As the above table demonstrates, the three methods selected three different models that use 9 of the available predictors. There are 7 predictors that all three models have in common. The forward and backward models have 8 predictors in common.

6.3 Ridge Regression & the Lasso

The glmnet package allows users to fit elastic net regressions which includes ridge regression (alpha = 0) and the lasso (alpha =1). Unfortunately the package does not use our familiar formula syntax, y ~ x. It requires the user to encode their data such that the penalized least squares algorithm can be applied. Both lm() and glm() also require the data to be correctly encoded for the least squares algorithm to work but this is done automatically within those functions by using the model.matrix() which takes the inputted formula and appropriately re-encodes the data for the least squares algorithm. glmnet requires the user to use model.matrix() themselves. Wouldn’t it be nice if the glmnet functions did this automatically just like lm() and glm()? Fortunately there is the glmnetUtils package which allows us to keep on using our familiar formula interface with glmnet functions.

The tuning parameter for both ridge regression and the lasso is \(\lambda\), size of the penalty to apply in the least squares algorithm. How do we go about tuning/finding an estimate for the \(\lambda\) parameter? We call upon cross-validation techniques once again. glmnet (glmnetUtils) has a built-in function that will implement cross-validation quickly and efficiently for us. Meaning there is no need for use to use crossv_kfold(). We will be using cv.glmnet() — use ?glmnetUtils::cv.glmnet to access the correct documentation. It is the alpha argument to these functions that determine if we are using ridge regression (alpha = 0) or the lasso (alpha = 1).

Since we are in search of an adequate \(\lambda\) we need to specify a range of values to search. Much like we specified the number of predictors to search over when using regsubset() — started with 1 and went up to 19. The difference here is that \(\lambda\) can be any positive real number (size of penalty to apply). Obviously we cannot use every possible value greater than 0, so we need to setup a grid search. We could go with an automatically selected grid for \(\lambda\) or we can build our own grid. We will demonstrate both.

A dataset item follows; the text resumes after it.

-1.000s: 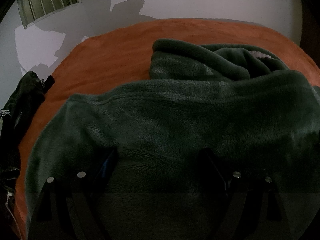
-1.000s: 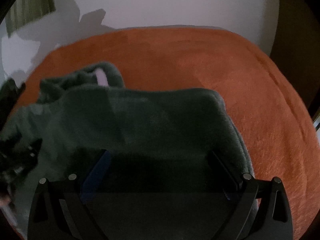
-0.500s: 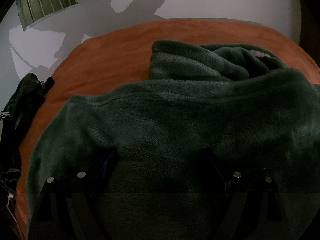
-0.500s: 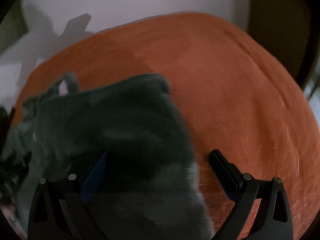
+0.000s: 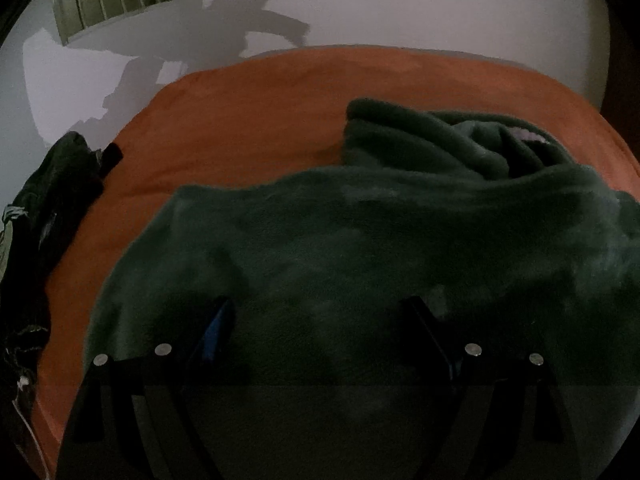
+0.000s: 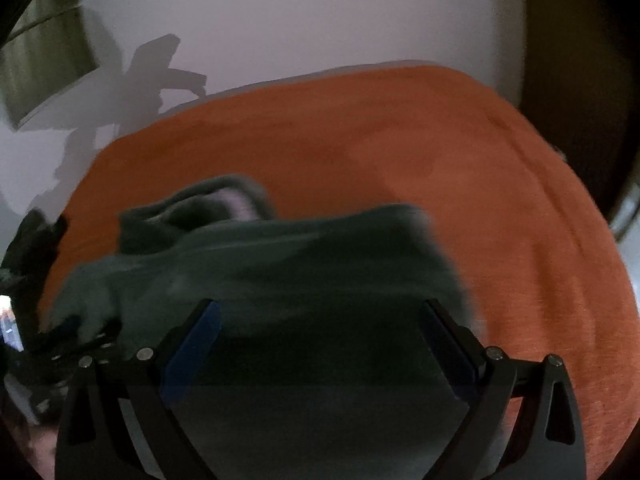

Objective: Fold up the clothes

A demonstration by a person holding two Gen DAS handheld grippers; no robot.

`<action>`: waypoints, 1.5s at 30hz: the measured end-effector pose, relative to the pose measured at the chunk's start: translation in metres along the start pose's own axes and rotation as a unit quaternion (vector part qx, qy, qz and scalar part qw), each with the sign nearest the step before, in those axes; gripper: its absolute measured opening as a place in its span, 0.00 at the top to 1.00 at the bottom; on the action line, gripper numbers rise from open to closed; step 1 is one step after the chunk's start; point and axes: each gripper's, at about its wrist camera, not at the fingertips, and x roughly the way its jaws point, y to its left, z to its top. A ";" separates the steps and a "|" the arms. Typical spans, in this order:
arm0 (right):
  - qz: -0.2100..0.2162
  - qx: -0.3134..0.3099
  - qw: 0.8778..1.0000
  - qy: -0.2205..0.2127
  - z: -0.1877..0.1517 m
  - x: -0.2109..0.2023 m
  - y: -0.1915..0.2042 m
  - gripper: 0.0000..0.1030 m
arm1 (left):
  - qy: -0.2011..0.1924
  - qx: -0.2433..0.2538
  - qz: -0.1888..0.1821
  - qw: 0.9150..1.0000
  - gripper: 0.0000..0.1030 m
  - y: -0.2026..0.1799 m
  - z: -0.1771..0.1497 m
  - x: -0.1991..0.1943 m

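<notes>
- My left fingers (image 5: 320, 320) are spread wide over the dark green fleece garment (image 5: 360, 240), gripping nothing; the fleece fills the space between and ahead of them.
- My right fingers (image 6: 320, 320) are also released, spread above the garment's right end on the orange bedcover (image 6: 500, 220).
- Beyond the left fingers, the garment's bunched hood (image 5: 440, 140).
- Far left of them, a dark clothes pile (image 5: 52, 200) at the bed's edge.
- Behind the bed, a pale wall (image 5: 400, 0) with shadows.

Dim, fisheye-warped views; sharp-edged shadows fall on the pale wall (image 5: 400, 8); the right wrist view is motion-blurred.
</notes>
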 end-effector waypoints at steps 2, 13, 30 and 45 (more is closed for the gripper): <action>0.007 -0.022 1.000 0.006 -0.002 0.007 0.027 0.04 | -0.006 0.006 0.002 1.000 0.16 0.001 -0.001 -0.002; -0.023 -0.074 0.997 -0.018 -0.020 0.032 0.069 0.04 | -0.069 0.032 0.007 0.997 0.16 0.024 -0.020 -0.025; -0.046 -0.021 0.999 0.019 -0.031 0.034 0.027 0.04 | -0.025 -0.034 0.077 0.996 0.16 0.094 -0.026 0.014; -0.129 0.007 0.992 0.012 -0.029 -0.001 -0.118 0.04 | -0.036 -0.048 0.053 0.997 0.16 0.116 -0.022 0.011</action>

The following plot displays the 200 estimated test \(MSE\) values using 10 fold cross validation. The plot indicates the minimum \(\lambda\) (left dotted line). The right dotted line corresponds to a \(\lambda\) value that would result in a more regularized model (forcing more or further shrinkage of coefficients towards zero) and is within one standard error of the minimum \(\lambda\) (model’s are not all that different in estimated test \(MSE\)). Why would we desire a more regularized model? A more regularized model will typically shift more of the prediction burden/importance to fewer predictor variables. The top of the plot displays (periodically) the number of predictors in the models and in the case of ridge regression this number is very unlikely to change since it is highly unlikely to force any of the coefficients to be exactly zero.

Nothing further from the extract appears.